Charts, charts, charts!
All the iron used during the coiled tubing operation and during the hydraulic fracturing operation is hung with sensors, somewhere more, somewhere less. During the operation, all data, of course, is written to a file or to a database, but in parallel, engineers need to set up a convenient appearance for all indicators so that they do not cut their eyes, and all indicators are in plain sight (pay attention to the weight units - how many newtons do you weigh?).

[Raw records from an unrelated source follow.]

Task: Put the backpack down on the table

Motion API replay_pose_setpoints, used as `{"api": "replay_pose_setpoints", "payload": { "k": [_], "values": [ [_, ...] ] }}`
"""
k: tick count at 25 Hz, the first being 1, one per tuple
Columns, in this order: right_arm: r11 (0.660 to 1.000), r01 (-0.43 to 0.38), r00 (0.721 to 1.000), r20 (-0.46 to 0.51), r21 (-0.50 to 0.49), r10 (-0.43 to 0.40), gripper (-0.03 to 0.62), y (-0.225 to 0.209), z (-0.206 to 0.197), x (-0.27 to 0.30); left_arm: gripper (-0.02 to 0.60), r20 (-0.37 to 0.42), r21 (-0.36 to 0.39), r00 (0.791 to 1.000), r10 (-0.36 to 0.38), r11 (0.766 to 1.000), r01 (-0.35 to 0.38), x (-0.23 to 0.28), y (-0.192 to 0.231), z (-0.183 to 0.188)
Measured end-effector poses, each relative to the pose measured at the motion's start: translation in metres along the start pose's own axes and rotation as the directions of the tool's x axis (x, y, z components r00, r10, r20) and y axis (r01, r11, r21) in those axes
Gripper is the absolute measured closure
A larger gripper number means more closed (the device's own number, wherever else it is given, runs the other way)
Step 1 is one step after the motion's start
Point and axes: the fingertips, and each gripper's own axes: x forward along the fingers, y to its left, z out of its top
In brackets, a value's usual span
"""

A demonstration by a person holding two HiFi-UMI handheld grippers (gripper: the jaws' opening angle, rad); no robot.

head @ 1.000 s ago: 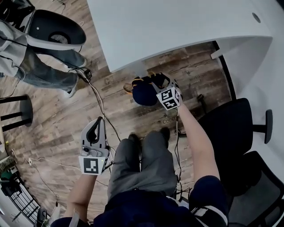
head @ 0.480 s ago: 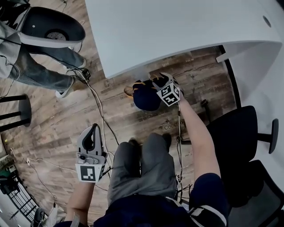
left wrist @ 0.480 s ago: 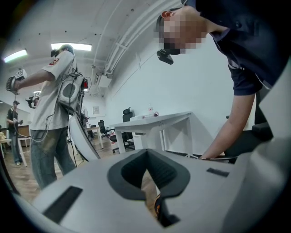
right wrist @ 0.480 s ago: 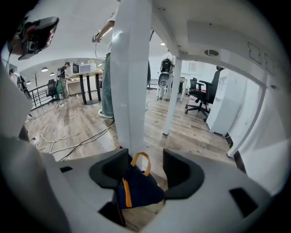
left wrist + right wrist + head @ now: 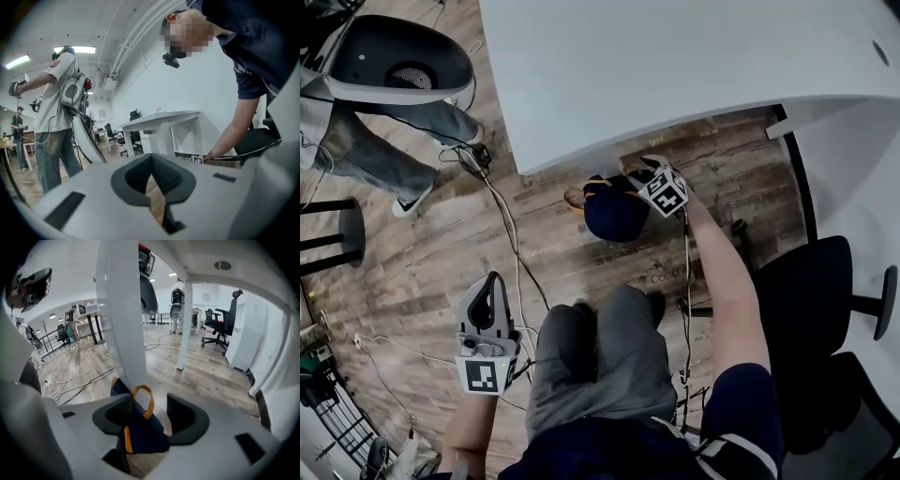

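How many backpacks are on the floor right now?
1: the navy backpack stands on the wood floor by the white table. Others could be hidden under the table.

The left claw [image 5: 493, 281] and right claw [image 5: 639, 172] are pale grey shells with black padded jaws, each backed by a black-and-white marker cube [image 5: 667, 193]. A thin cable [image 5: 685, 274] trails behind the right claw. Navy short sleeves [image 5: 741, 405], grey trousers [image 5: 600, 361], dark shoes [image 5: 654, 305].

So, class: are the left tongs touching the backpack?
Apart. The head view shows the left tongs well clear of the backpack, with wooden floor and a cable between them.
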Motion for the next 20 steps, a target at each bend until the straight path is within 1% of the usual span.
{"api": "replay_pose_setpoints", "payload": {
  "k": [3, 6, 9, 10, 13, 17, 20],
  "values": [
    [0.999, -0.03, 0.999, -0.017, 0.022, 0.03, 0.373, -0.001, -0.003, 0.01, 0.578, 0.008, 0.021, 1.0, 0.012, 1.0, -0.012, -0.002, 0.005, -0.006],
    [0.997, -0.05, 0.999, -0.01, 0.052, 0.051, 0.381, -0.005, -0.005, 0.019, 0.578, 0.026, 0.016, 1.0, 0.012, 1.0, -0.012, 0.0, 0.005, -0.007],
    [0.993, -0.092, 0.995, -0.016, 0.075, 0.094, 0.381, -0.005, -0.007, 0.017, 0.578, -0.024, 0.003, 0.999, 0.022, 1.0, -0.022, -0.001, 0.005, -0.017],
    [0.991, -0.109, 0.994, -0.021, 0.072, 0.111, 0.381, -0.003, -0.009, 0.016, 0.577, -0.03, 0.005, 0.999, 0.026, 1.0, -0.026, -0.003, 0.005, -0.019],
    [0.987, -0.152, 0.987, -0.039, 0.058, 0.154, 0.389, 0.005, -0.014, 0.018, 0.578, -0.012, 0.026, 1.0, 0.027, 0.999, -0.026, -0.006, 0.005, -0.022],
    [0.987, -0.158, 0.984, -0.078, 0.029, 0.16, 0.465, 0.013, -0.021, 0.028, 0.578, -0.027, 0.019, 0.999, 0.025, 1.0, -0.025, -0.005, 0.001, -0.028],
    [0.986, -0.169, 0.98, -0.11, -0.009, 0.167, 0.471, 0.022, -0.029, 0.036, 0.577, -0.014, 0.036, 0.999, 0.034, 0.999, -0.033, -0.008, 0.002, -0.031]
  ]
}}
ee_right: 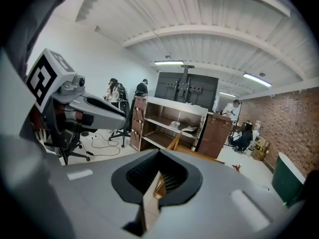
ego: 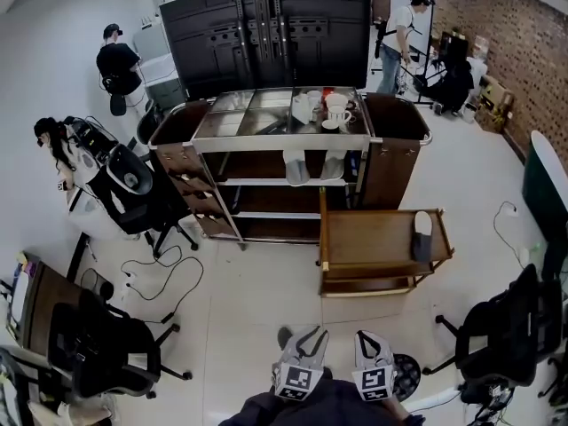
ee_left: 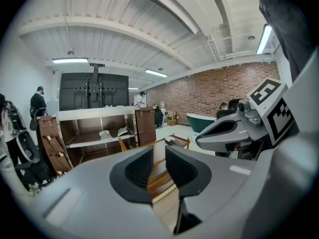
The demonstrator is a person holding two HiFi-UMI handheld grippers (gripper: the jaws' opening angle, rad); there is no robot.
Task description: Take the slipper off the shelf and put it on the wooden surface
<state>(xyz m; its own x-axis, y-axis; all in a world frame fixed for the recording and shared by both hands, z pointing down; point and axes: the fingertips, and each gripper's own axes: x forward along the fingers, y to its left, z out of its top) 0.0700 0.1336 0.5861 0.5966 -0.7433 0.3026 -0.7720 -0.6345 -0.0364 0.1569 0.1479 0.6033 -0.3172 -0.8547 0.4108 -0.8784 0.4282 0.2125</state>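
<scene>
Two pale slippers (ego: 296, 165) (ego: 334, 163) rest on the upper shelf of the metal cart (ego: 266, 182); the left gripper view shows them small at the slippers (ee_left: 105, 134), the right gripper view at the slippers (ee_right: 175, 125). A third grey-and-white slipper (ego: 422, 235) lies at the right end of the low wooden table (ego: 368, 238). Both grippers hang low near my body, well short of cart and table. My left gripper (ego: 300, 366) (ee_left: 158, 166) is open with nothing between its jaws. My right gripper (ego: 374, 366) (ee_right: 159, 180) is shut and holds nothing.
Cups and a bowl (ego: 335, 109) stand on the cart's top. Brown cabinets (ego: 390, 149) flank the cart. Office chairs (ego: 133, 193) (ego: 102, 349) and floor cables (ego: 155, 278) fill the left; another chair (ego: 497, 335) and a green tub (ego: 543, 189) sit right. People stand behind.
</scene>
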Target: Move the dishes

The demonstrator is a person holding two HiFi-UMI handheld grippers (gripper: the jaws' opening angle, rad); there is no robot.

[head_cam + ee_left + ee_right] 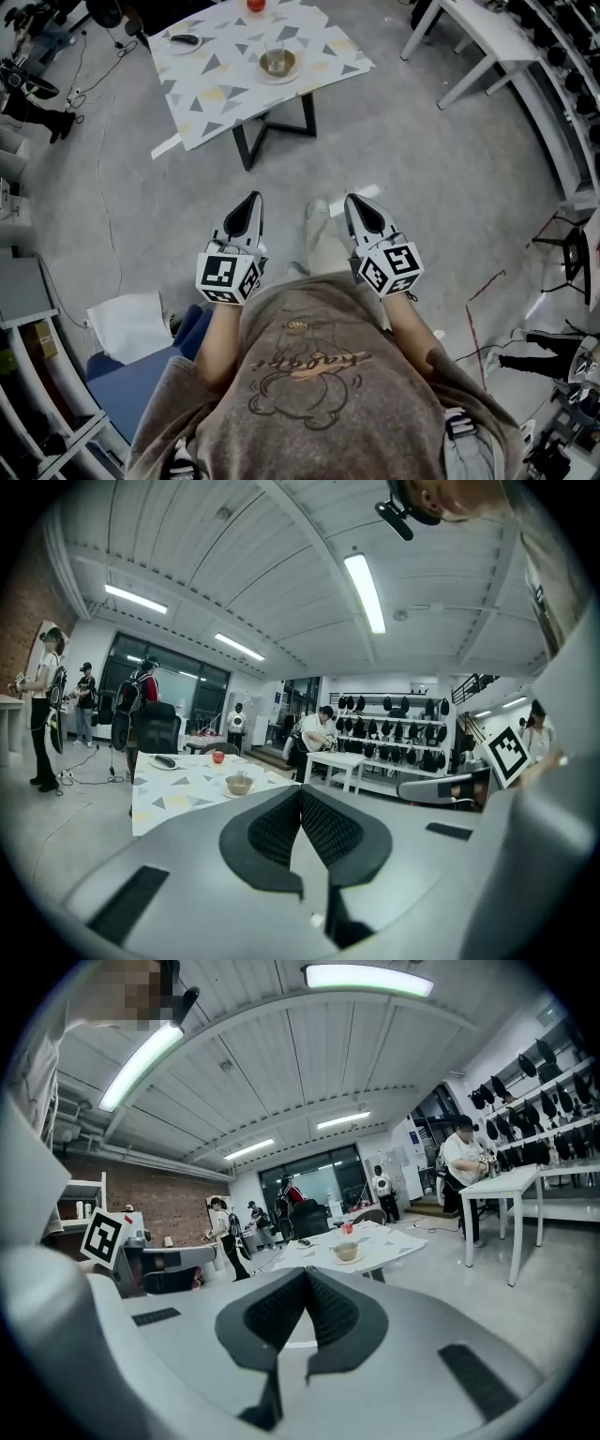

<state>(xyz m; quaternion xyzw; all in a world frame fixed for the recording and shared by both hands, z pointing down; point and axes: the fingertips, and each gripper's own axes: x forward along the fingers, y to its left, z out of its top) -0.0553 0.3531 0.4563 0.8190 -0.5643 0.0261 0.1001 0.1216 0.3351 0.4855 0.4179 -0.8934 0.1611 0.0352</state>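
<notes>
A low table (216,84) with a triangle-patterned cloth stands well ahead of me on the grey floor. On it are a bowl on a saucer (277,64), a white plate with a dark object (185,41) and a red item (256,5). My left gripper (251,198) and right gripper (354,200) are held close to my body, far short of the table, both shut and empty. The left gripper view shows its jaws (300,790) meeting, with the bowl (240,783) beyond. In the right gripper view the jaws (306,1271) also touch, and the bowl (346,1252) sits far off.
A white bench table (487,37) stands at the upper right. Cables trail over the floor at left (105,197). A blue seat (141,375) and a white sheet (127,323) lie at lower left. Several people (44,705) stand beyond the table, by a black chair (155,731).
</notes>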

But after the end of the operation, the data file is imported, and all the graphs are displayed and thoughtfully analyzed, and it does not matter if it was working with coiled tubing or hydraulic fracturing. And when programmers and engineers are resting, they take their favorite software and load telemetry of their favorite quadcopter into it (because no other known software for some reason works so well with long data series):
But we deviated from the topic. For example, here is how a recorded fracturing operation might look like in the same software:
A competent engineer looks at these graphs, and the whole picture of what happened unfolds before him, like the lines of fate in the palm of his hand. At point 1, injection began, and the bottomhole pressure (pressure at the bottom of the well) begins to grow sharply from point 2 to point 3, until, finally, at a pressure of 380 atmospheres, a hydraulic fracture opens. Note that the pressure at the bottom of the well will remain almost constant until the fracture grows up to point 11. By the way, when the fracture opens at 380 atmospheres, the pressure gauge on the surface shows more than 500 atmospheres at point 4. The pressure in the fracture remains almost constant. and on the surface, the manometer readings fall from point 4 to point 5. The engineer will not even take an eye: he knows very well that it is almost water in the well that is replaced by the same gel,and the pressure loss due to friction in the pipe falls precisely by the difference between points 4 and 5. An inquisitive engineer will even measure the slope of the line from point 4 to point 5, and thus obtain the ratio of the friction coefficients of the fluid that was in the well and that is supplied there.
At point 6, proppant begins to flow, and see how immediately at point 7 the pressure gauge readings on the surface begin to fall - this is the liquid column in the well due to proppant becoming heavier and heavier. At point 8 to point 9, a friction reducer was added to the well so that the proppant would not slow down too much against the pipe walls. At point 10, they stopped supplying proppant, it ceased to "fall" into the well under its own weight, and therefore more pressure has to be pushed into the fracture, the wellhead pressure rises to point 11. And there the pumps are turned off, and the pressure instantly drops to point 12, and there already it begins to decline slowly as being of hydraulic fracture leaking
All these graphs provide a lot of information to an engineer who cannot clearly see what is happening there at depth, but thanks to knowledge, he can not only qualitatively assess what is happening, but also quantitatively evaluate many indicators. Let us deliberately leave out of brackets what is called "test injection analyzes", where all sorts of tricky rulers are applied to these graphs and with their help many unknown reservoir parameters are calculated. I think it's understandable how vast a field of activity for mathematicians, physicists, programmers and techies of all stripes is engineering software development!